Work to be completed → Each line of the data below that contains "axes" must be copied.

Dataset extract →
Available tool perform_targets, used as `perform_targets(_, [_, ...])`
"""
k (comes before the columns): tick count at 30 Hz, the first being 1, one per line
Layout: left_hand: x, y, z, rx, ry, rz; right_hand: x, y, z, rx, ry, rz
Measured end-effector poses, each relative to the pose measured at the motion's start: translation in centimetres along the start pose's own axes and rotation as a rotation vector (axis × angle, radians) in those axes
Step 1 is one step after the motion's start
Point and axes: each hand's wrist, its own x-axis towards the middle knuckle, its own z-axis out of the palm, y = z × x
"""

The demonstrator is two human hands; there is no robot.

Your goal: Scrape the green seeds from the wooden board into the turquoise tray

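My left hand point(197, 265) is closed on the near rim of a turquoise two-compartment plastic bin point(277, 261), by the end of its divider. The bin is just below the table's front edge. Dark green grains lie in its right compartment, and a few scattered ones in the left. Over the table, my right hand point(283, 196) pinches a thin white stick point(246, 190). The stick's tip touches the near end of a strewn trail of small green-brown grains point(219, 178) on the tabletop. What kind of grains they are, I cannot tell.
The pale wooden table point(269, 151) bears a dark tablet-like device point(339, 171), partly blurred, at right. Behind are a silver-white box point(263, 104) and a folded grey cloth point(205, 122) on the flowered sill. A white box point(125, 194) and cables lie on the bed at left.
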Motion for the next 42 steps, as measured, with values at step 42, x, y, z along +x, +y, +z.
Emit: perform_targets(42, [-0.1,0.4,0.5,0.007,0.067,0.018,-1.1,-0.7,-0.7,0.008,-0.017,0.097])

Expected answer →
Measured end-effector poses, each relative to the pose measured at the motion's start: translation in centimetres along the start pose's own axes and rotation as a rotation vector (axis × angle, radians) in those axes
Point and axes: each hand's wrist, its own x-axis towards the middle knuckle, its own z-axis out of the palm, y = z × x

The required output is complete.